Write out the full listing exactly.
[Opening SOURCE DATA section]
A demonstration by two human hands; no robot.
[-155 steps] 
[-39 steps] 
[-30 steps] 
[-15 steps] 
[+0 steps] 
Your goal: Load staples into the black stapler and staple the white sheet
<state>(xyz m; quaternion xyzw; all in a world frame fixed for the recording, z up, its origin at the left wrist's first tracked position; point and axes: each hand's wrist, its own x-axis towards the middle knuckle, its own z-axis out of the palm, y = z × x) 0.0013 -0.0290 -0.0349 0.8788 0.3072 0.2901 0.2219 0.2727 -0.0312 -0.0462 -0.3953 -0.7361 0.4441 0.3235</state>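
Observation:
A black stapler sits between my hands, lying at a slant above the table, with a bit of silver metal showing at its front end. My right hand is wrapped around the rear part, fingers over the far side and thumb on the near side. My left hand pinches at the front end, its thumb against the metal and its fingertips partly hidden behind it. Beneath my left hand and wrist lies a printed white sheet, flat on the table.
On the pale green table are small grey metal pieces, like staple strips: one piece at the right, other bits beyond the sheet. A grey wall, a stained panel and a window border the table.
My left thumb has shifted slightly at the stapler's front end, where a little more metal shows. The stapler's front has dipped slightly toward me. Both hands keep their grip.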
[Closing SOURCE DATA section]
WRITTEN RESPONSE:
A demonstration by two human hands; no robot.
[-155 steps] 
[-39 steps] 
[-30 steps] 
[-15 steps] 
[+0 steps] 
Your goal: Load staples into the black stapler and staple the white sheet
<state>(xyz m; quaternion xyzw; all in a world frame fixed for the recording, z up, its origin at the left wrist's first tracked position; point and axes: each hand's wrist, its own x-axis towards the middle knuckle, its own z-axis out of the palm, y = z × x) 0.0013 -0.0290 -0.0349 0.8788 0.3072 0.2901 0.2219 0.2727 -0.0312 -0.0462 -0.3953 -0.7361 0.4441 0.3235</state>
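Observation:
A black stapler sits between my hands, lying at a slant above the table, with a bit of silver metal showing at its front end. My right hand is wrapped around the rear part, fingers over the far side and thumb on the near side. My left hand pinches at the front end, its thumb against the metal and its fingertips partly hidden behind it. Beneath my left hand and wrist lies a printed white sheet, flat on the table.
On the pale green table are small grey metal pieces, like staple strips: one piece at the right, other bits beyond the sheet. A grey wall, a stained panel and a window border the table.
My left thumb has shifted slightly at the stapler's front end, where a little more metal shows. The stapler's front has dipped slightly toward me. Both hands keep their grip.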

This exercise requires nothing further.